The Society for Medicine and Public Health ran this year a writing competition for the
best research summary based on work presented at SSM in the past two years.
Congratulations to Joanna McLaughlin for winning one of the two places offered for the SSM Research Summary Competition 2023! Joanna McLaughlin is a Doctoral Fellow and Specialty Registrar in Public Health, based at the University of Bristol.
Read her winning entry here:
Research Summary Title: Patients should not be excluded from referral to joint replacement surgery due to their body mass index
The introduction of ‘health optimisation’ interventions into the pathway to elective surgery is becoming increasingly common in the NHS – particularly for joint replacement. These policies aim to reduce surgery, improve patient safety and outcomes, and encourage lifelong behavioural changes. Some patients living with obesity face regional policies which include mandatory extra waiting periods or body mass index (BMI) thresholds for surgical referral. Such policies may exacerbate health inequalities and require further investigation.
The research
After reporting on the high prevalence of BMI policies in England (published in BMC Health Services Research), we conducted studies into the impact of policy introduction on access to elective joint replacement surgery. The study on knee replacement is published in PLOS ONE and on hip replacement in BMC Medicine*. As different regions had introduced policies at different times, policy (intervention) and non-policy (control) regions can be compared in a natural experimental design. The study used data from the National Joint Registry and included almost 1 million patients aged 40 years and above who had a primary knee or hip replacement between January 2009 and December 2019.
Initially, there was an increasing rate of surgery across all regions as would be expected wit
h England’s ageing and increasingly obese population. However, the BMI policy introduction was associated with reductions in surgery and an increase in the proportion of privately funded surgery. The results suggest that BMI policies contribute to health inequalities and limit access to surgery for certain patient groups.
The policy impact
The key messages from our findings have been reported on by the mainstream media (“
Knee replacements stall in regions of England with weight rules for patients – The Guardian”), and highlighted in several NHSE outputs aimed at clinicians, policy-makers and commissioners, including a podcast with the Deputy Director for the Centre for Perioperative Care. There are encouraging signs that policymakers are following our recommendations to review their use of restrictive policies (“Ban on hip and knee ops for obese patients and smokers could be scrapped”). NICE’s guidance on osteoarthritis October 2022 update also clearly states that BMI should not be used to exclude people from surgical referrals. We can be hopeful that the policy direction is improving, with a focus on increasing the reach of promising, non-restrictive, surgical prehabilitation programmes such as the PREP-Well programme.
Oral Presentation linked to the research summary:
Patients should not be excluded from referral to joint replacement surgery due to their body mass index
Publication linked to the research summary:
McLaughlin, J., Kipping, R., Owen-Smith, A. et al.
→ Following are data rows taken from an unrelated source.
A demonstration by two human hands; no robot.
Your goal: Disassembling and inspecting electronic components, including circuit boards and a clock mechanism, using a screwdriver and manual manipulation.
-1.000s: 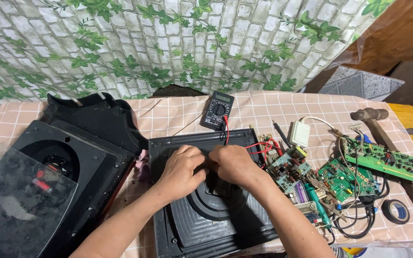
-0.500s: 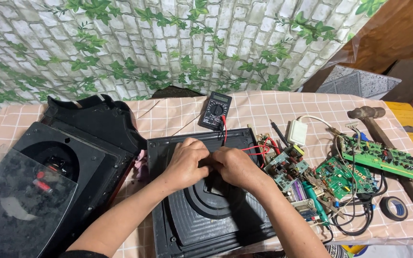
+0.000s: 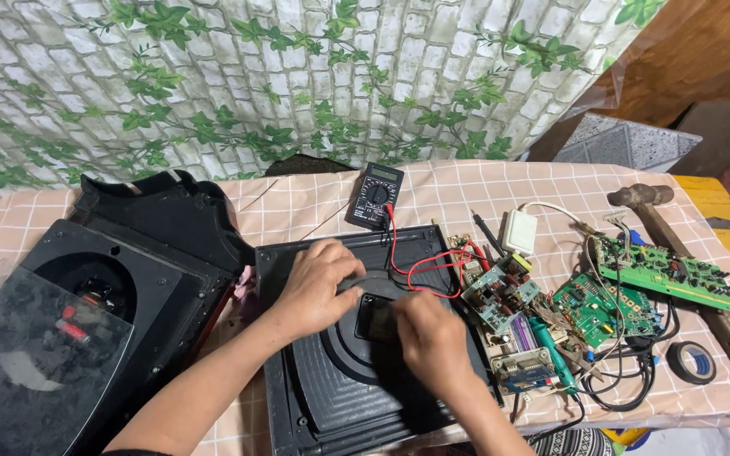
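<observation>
Black plastic forms the ribbed appliance base (image 3: 356, 388), which lies at the near centre of the checked tablecloth (image 3: 466, 181) with both hands on it: the left hand (image 3: 318, 283) lies palm-down on its far rim, fingers together and bent against a dark strip, while the right hand (image 3: 433, 338) rests by the small square centre part (image 3: 376, 319), fingers curled, though what they pinch cannot be told. Further off sits a black multimeter (image 3: 375, 194) with red leads (image 3: 420, 270); right of the base lie green circuit boards (image 3: 635, 291), a hammer (image 3: 678, 245) and a tape roll (image 3: 691, 361), and a black housing (image 3: 120, 287) stands at left.
</observation>
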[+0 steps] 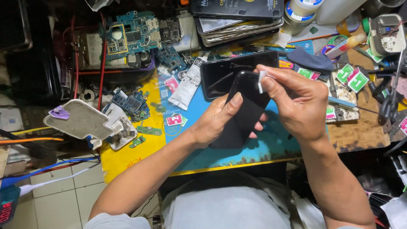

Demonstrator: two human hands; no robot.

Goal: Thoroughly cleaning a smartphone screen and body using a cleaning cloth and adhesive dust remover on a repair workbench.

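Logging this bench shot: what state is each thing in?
Black phone: screen dark, held in left hand.
White wipe: pinched by right hand, pressed on the phone's top.
Second phone: screen dark, flat on mat.
White tube: lying down.
Circuit board: bare, uncased.

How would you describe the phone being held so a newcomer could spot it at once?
Start at the blue and yellow work mat in the middle of the cluttered bench. Above it the left hand cradles a slim black glossy phone, while the right hand presses a small white wipe to its top edge. The other black phone lies flat behind it, unheld.
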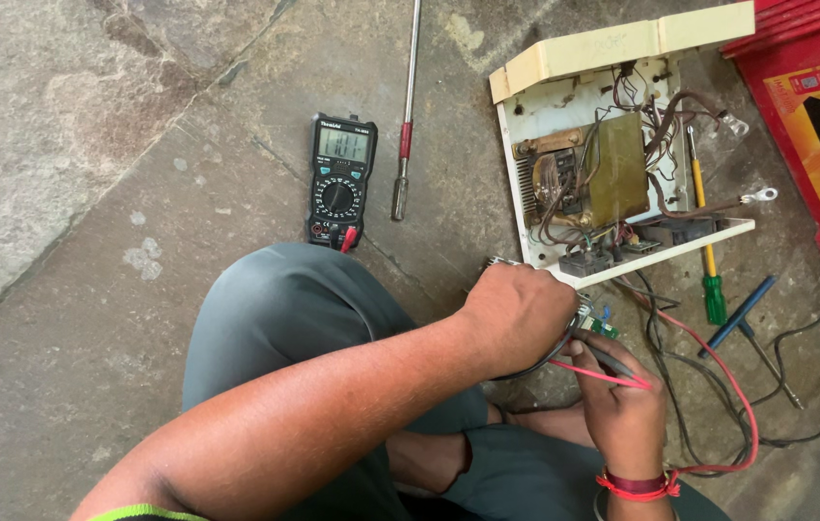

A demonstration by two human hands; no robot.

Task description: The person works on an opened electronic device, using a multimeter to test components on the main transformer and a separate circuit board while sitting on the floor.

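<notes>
Circuit board [601,323], small and green, sits clenched in your left hand [518,314] just below the open cream case [612,145]. Your right hand [622,400] pinches the red probe [598,373] onto it. Brace that wrist, and glance at the meter [340,181] past your knee.
</notes>
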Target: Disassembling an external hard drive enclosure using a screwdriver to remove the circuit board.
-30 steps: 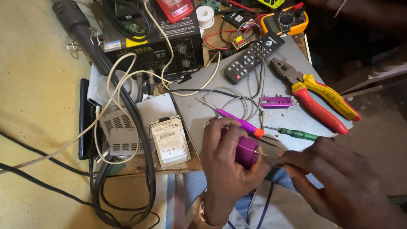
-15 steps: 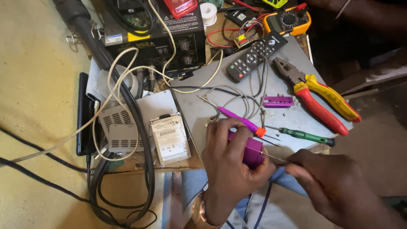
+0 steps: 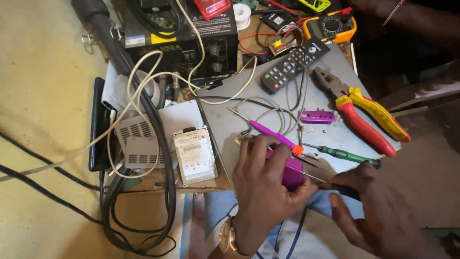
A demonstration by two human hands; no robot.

What effect have commissioners’ policies for body mass index had on hip replacement surgery?: an interrupted time series analysis from the National Joint Registry for England. BMC Med 21, 202 (2023). https://doi.org/10.1186/s12916-023-02899-3
Acknowledgements
This research is funded by the National Institute for Health and Care Research (NIHR) – JM holds an NIHR Doctoral Research Fellowship (301469). The views expressed are those of the authors and not necessarily those of the NIHR, National Joint Registry or the Department of Health and Social Care.